Download or read book A Way to Garden written by Margaret Roach and published by Timber Press. This book was released on 2019-04-30 with total page 321 pages. Available in PDF, EPUB and Kindle. Book excerpt: “A Way to Garden prods us toward that ineffable place where we feel we belong; it’s a guide to living both in and out of the garden.” —The New York Times Book Review For Margaret Roach, gardening is more than a hobby, it’s a calling. Her unique approach, which she calls “horticultural how-to and woo-woo,” is a blend of vital information you need to memorize and intuitive steps you must simply feel and surrender to. In A Way to Garden, Roach imparts decades of garden wisdom on seasonal gardening, ornamental plants, vegetable gardening, design, gardening for wildlife, organic practices, and much more. She also challenges gardeners to think beyond their garden borders and to consider the ways gardening can enrich the world. Brimming with beautiful photographs of Roach’s own garden, A Way to Garden is practical, inspiring, and a must-have for every passionate gardener.
Download or read book Gardening with Native Plants of the South written by Sally Wasowski and published by Rowman & Littlefield. This book was released on 2020-02-20 with total page 249 pages. Available in PDF, EPUB and Kindle.

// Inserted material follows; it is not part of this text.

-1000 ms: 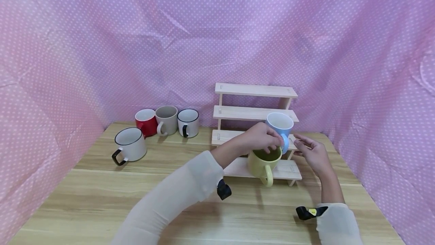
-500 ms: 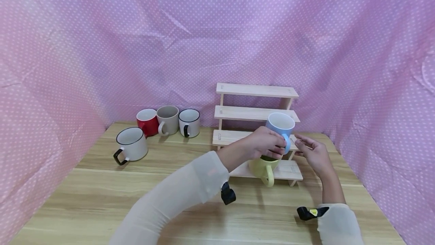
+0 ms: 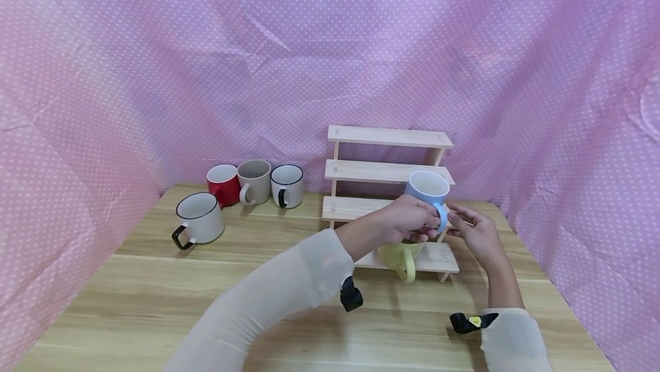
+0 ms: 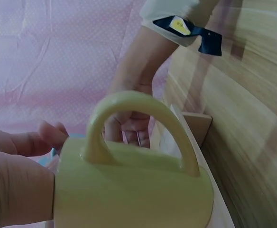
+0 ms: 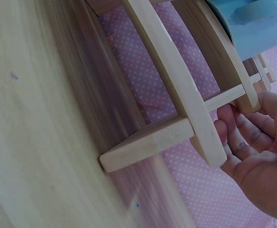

Book excerpt: In today’s South, where fine gardening is a tradition, many homeowners and professional gardeners are discovering a vast “new” palette of plant materials—native plants. They are realizing that these native wildflowers, trees, shrubs, groundcovers, vines, and grasses are far better suited, and therefore easier to grow and maintain, than most of the imported plants that populate traditional landscapes. In this book, the authors offer an exciting vision of the many possibilities and advantages of “going native.” Lavishly illustrated with more than 250 gorgeous color photographs, this book is both an introduction to more than 200 of the most familiar and easiest-to-find native plants of the South and a basic primer on how to use them effectively.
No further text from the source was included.